■ **The problem**
Write out each line of the material exactly as given, and drop the images.
◇ ◇ ◇ ◇
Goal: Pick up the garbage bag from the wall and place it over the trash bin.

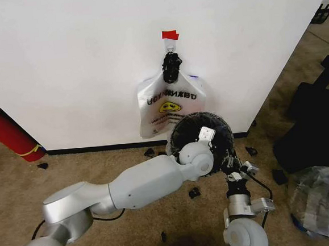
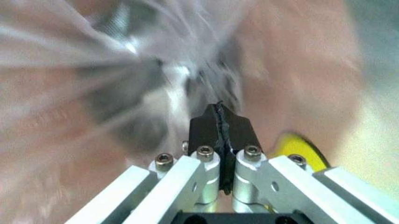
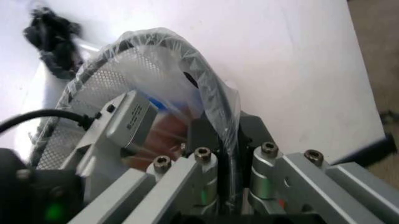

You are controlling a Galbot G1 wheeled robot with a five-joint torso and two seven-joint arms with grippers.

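Left claw [image 2: 219, 122] pinching plastic, white wall [image 1: 63, 62], brown carpet [image 1: 110, 161]

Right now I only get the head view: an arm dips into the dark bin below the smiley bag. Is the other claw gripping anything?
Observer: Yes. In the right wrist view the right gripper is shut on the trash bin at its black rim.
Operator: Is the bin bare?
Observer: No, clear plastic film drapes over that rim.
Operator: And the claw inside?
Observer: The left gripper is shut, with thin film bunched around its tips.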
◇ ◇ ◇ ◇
■ **Response**
Goal: Pick up the garbage bag from the wall and place it over the trash bin.


You are controlling a Galbot G1 wheeled robot with a five-joint torso and two seven-joint arms with grippers.

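Left claw [image 2: 219, 122] pinching plastic, white wall [image 1: 63, 62], brown carpet [image 1: 110, 161]

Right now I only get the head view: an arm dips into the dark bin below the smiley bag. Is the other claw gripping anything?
Observer: Yes. In the right wrist view the right gripper is shut on the trash bin at its black rim.
Operator: Is the bin bare?
Observer: No, clear plastic film drapes over that rim.
Operator: And the claw inside?
Observer: The left gripper is shut, with thin film bunched around its tips.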

What came before is the finished answer.